This is a historic building built in the Spanish Revival style circa 1920, originally as an auditorium and administration building. The one story un-reinforced masonry structure with four-story masonry and cast stone concrete tower was severely damaged during a large earthquake. As a result, the top two stories of the tower were rendered unstable and had to be dismantled above the second floor line. Several options were investigated in order to restore the important historic cast stone construction and detailing of the upper portion of the tower. Because the structure had to be restored in accordance with the Secretary of Interior’s Standards for Rehabilitation, it was critical to match the original construction’s appearance, profile dimensions, color and texture.
Precast panels mounted on a steel frame offered the best solution to reduce the weight of the original masonry and cast stone construction and remedy the structural deficiencies of the original design that failed.
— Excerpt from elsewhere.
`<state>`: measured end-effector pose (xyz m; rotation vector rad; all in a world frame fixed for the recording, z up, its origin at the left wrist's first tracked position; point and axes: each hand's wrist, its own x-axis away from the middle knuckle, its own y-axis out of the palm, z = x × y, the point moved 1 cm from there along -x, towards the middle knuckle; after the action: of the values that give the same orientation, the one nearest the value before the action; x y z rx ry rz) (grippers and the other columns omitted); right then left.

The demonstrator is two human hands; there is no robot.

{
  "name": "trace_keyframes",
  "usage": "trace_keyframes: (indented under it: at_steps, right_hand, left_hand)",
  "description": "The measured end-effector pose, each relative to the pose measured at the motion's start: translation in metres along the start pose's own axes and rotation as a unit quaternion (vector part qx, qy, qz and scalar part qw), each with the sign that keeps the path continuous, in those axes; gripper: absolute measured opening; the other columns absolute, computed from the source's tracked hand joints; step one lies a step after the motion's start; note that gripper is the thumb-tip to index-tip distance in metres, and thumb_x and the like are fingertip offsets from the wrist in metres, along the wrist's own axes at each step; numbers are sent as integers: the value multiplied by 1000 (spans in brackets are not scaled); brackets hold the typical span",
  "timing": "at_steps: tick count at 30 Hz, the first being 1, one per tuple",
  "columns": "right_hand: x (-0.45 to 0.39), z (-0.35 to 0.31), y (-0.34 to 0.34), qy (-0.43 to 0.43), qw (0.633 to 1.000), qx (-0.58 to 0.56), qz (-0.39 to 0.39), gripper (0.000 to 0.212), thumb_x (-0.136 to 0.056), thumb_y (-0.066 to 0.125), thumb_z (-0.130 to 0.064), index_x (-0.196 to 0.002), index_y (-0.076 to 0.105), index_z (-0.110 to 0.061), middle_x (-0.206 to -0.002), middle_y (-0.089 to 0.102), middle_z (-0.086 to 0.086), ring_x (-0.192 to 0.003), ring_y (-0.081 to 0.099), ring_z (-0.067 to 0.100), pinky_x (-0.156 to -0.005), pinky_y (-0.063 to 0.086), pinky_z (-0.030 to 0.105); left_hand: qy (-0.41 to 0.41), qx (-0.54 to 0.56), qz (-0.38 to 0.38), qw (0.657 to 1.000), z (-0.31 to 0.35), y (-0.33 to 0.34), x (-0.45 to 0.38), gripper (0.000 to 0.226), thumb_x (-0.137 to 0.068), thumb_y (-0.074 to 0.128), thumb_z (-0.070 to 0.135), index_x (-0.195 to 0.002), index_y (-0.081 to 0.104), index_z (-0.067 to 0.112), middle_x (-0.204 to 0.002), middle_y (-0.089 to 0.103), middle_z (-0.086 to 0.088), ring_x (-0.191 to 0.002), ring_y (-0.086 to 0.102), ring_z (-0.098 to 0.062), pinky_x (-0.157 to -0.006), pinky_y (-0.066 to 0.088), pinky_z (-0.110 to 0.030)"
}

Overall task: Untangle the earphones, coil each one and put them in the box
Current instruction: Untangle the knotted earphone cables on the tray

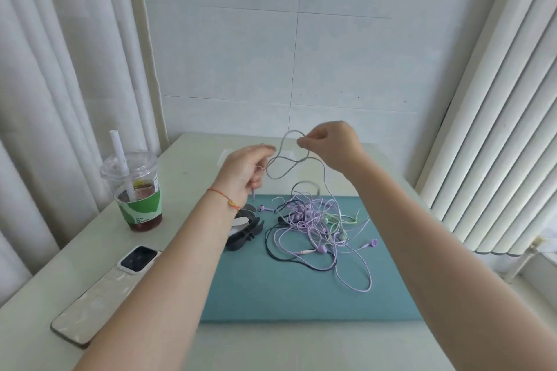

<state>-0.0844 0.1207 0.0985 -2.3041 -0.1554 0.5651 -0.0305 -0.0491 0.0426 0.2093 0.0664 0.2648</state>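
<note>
Both hands are raised over the worktop point(193, 159), a bit apart. The right hand point(330, 144) pinches a pale grey cord point(283, 156) at a loop; the left hand point(244, 172) has its fingers curled round the same cord lower down, w/ a plug end hanging below. The cord trails into the tangle of earphones point(313, 220), purple, green & black, on the teal mat point(286, 295). Judging by looks: thin, light, floppy, snags easily, so grip near the plug or buds, feed slack thru, don't yank. Box: a faint clear shape behind the hands, can't confirm.
</note>
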Motion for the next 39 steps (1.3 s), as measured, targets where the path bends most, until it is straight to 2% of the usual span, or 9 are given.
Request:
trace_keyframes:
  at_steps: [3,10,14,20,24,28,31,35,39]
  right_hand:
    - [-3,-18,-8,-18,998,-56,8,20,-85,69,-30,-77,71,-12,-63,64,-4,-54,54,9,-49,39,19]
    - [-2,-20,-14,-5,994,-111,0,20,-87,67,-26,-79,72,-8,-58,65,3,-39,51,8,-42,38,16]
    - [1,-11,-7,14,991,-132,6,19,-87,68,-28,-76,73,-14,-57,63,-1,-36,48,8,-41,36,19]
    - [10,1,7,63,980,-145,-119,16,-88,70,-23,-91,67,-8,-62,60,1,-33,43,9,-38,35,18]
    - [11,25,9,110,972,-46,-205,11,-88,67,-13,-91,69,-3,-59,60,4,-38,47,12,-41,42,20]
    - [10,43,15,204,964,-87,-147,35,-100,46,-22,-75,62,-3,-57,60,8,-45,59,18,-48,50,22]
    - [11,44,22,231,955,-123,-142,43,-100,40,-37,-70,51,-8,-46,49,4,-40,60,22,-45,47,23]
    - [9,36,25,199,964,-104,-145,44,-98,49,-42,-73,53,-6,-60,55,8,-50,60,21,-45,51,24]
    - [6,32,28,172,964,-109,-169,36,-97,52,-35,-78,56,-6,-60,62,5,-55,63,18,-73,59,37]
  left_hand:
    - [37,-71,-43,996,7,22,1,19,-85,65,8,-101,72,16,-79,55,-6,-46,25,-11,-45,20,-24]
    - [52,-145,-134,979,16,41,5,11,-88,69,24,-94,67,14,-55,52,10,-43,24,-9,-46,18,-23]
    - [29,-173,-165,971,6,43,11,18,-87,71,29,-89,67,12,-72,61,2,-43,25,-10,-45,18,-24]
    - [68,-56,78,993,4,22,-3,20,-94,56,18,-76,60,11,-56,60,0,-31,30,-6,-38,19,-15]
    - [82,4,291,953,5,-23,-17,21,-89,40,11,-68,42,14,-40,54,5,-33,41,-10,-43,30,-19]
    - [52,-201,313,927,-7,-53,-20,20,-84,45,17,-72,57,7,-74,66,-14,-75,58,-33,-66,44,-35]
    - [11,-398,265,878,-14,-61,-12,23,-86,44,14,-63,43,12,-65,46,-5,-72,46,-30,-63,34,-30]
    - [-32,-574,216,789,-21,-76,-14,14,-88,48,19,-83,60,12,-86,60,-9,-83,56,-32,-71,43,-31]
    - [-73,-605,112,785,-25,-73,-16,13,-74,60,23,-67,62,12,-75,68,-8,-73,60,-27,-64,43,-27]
In addition, precast concrete panels were able provide a material to match the original texture after several tests with varying degrees of sandblasting and aggregate placement. A color match was achieved through careful selection of aggregates from areas close to the original source.
The use of precast enabled the architects to achieve a restoration of the original design in accordance with the Interior’s Standards. The ability to replicate the original detail and finish of the historic tower along with outstanding structural properties that would enable it to withstand a similar earthquake, were qualities that were made possible through the use of precast concrete.